=== Section Start ===
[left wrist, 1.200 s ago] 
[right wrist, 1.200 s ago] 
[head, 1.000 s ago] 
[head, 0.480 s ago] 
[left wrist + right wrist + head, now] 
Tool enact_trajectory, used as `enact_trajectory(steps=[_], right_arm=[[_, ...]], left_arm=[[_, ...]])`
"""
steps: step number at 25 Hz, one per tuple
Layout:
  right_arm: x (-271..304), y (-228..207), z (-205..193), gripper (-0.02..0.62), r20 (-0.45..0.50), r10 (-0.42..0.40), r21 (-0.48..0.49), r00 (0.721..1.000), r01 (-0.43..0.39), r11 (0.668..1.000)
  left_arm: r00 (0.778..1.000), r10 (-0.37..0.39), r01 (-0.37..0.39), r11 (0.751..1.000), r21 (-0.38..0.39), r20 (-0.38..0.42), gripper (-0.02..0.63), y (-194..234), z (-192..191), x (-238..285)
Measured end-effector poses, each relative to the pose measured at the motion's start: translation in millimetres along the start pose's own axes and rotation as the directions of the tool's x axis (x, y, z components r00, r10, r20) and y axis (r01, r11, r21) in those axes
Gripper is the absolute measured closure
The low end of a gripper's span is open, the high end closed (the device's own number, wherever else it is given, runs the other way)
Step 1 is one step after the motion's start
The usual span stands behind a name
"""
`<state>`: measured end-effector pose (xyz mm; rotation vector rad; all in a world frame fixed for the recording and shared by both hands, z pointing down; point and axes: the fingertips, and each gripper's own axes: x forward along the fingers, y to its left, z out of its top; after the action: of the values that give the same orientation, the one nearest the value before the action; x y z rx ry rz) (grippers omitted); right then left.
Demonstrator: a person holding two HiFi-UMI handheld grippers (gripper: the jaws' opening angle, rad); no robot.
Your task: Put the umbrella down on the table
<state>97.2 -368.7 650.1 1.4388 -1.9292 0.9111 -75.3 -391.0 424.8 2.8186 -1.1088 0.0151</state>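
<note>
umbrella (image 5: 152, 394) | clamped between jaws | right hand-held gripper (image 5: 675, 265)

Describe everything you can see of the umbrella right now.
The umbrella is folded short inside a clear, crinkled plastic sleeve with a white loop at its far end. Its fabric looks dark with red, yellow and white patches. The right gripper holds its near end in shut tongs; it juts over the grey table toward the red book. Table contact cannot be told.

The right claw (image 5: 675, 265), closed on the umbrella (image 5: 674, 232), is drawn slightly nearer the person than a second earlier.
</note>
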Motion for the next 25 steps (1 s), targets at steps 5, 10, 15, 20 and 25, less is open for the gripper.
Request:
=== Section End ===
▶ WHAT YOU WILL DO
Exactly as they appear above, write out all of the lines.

▶ RESPONSE TO THIS TASK
[left wrist, 1.200 s ago] 
[right wrist, 1.200 s ago] 
[head, 1.000 s ago] 
[head, 0.480 s ago] 
[left wrist + right wrist + head, now] 
Tool enact_trajectory, used as `enact_trajectory(steps=[_], right_arm=[[_, ...]], left_arm=[[_, ...]])`
"""
steps: step number at 25 Hz, one per tuple
Layout:
  right_arm: x (-271..304), y (-228..207), z (-205..193), gripper (-0.02..0.62), r20 (-0.45..0.50), r10 (-0.42..0.40), r21 (-0.48..0.49), r00 (0.721..1.000), r01 (-0.43..0.39), r11 (0.668..1.000)
  left_arm: r00 (0.778..1.000), r10 (-0.37..0.39), r01 (-0.37..0.39), r11 (0.751..1.000), r21 (-0.38..0.39), r20 (-0.38..0.42), gripper (-0.02..0.63), y (-194..234), z (-192..191), x (-238..285)
Measured end-effector poses, each relative to the pose measured at the motion's start: translation in millimetres along the start pose's own axes and rotation as the directions of the tool's x axis (x, y, z components r00, r10, r20) and y axis (r01, r11, r21) in those axes
Gripper is the absolute measured closure
The low end of a gripper's span is open, the high end closed (the device's own number, wherever else it is given, runs the other way)
Step 1 is one step after the motion's start
The usual span stands behind a name
"""
`<state>`: measured end-effector pose (xyz mm; rotation vector rad; all in a world frame fixed for the recording and shared by both hands, z pointing down; point and axes: the fingertips, and each gripper's own axes: x forward along the fingers, y to its left, z out of its top; after the action: of the values that give the same orientation, the one nearest the value before the action; x y z rx ry rz) (grippers omitted); right then left.
Demonstrator: a person holding two HiFi-UMI handheld grippers (gripper: the jaws' opening angle, rad); no robot.
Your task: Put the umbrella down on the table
<state>97.2 -368.7 650.1 1.4388 -1.9292 0.9111 -75.3 -391.0 424.8 2.8186 -1.1088 0.0151</state>
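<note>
umbrella (image 5: 152, 394) | clamped between jaws | right hand-held gripper (image 5: 675, 265)

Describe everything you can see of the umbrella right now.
The umbrella is folded short inside a clear, crinkled plastic sleeve with a white loop at its far end. Its fabric looks dark with red, yellow and white patches. The right gripper holds its near end in shut tongs; it juts over the grey table toward the red book. Table contact cannot be told.

The right claw (image 5: 675, 265), closed on the umbrella (image 5: 674, 232), is drawn slightly nearer the person than a second earlier.
</note>
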Motion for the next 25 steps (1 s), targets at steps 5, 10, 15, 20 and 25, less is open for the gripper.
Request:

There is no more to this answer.